** Opening The data block **
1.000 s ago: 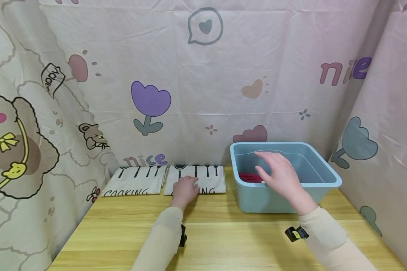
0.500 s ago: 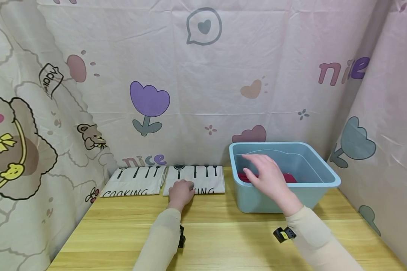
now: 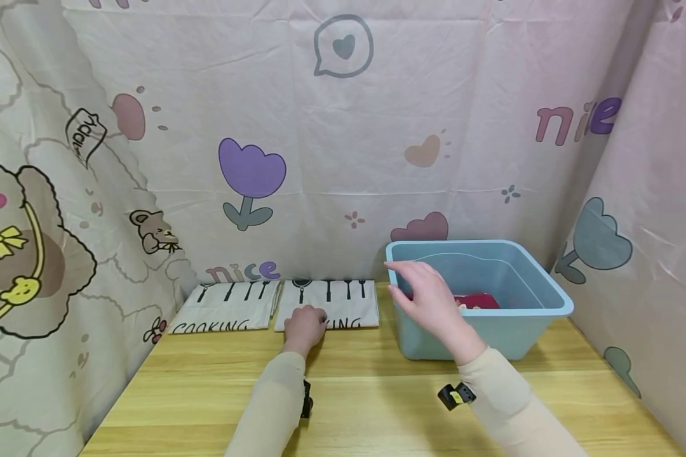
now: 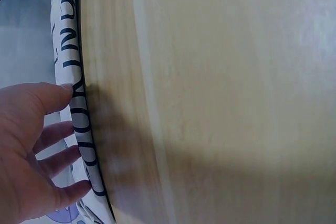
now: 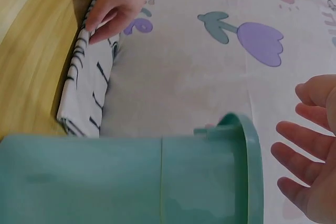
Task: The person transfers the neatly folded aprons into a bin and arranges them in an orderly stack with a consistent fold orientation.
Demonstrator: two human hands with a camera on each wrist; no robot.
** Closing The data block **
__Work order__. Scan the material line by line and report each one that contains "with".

__Problem solution__.
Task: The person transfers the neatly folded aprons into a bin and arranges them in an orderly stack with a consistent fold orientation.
Demonstrator: two human hands with a camera on each wrist; no robot.

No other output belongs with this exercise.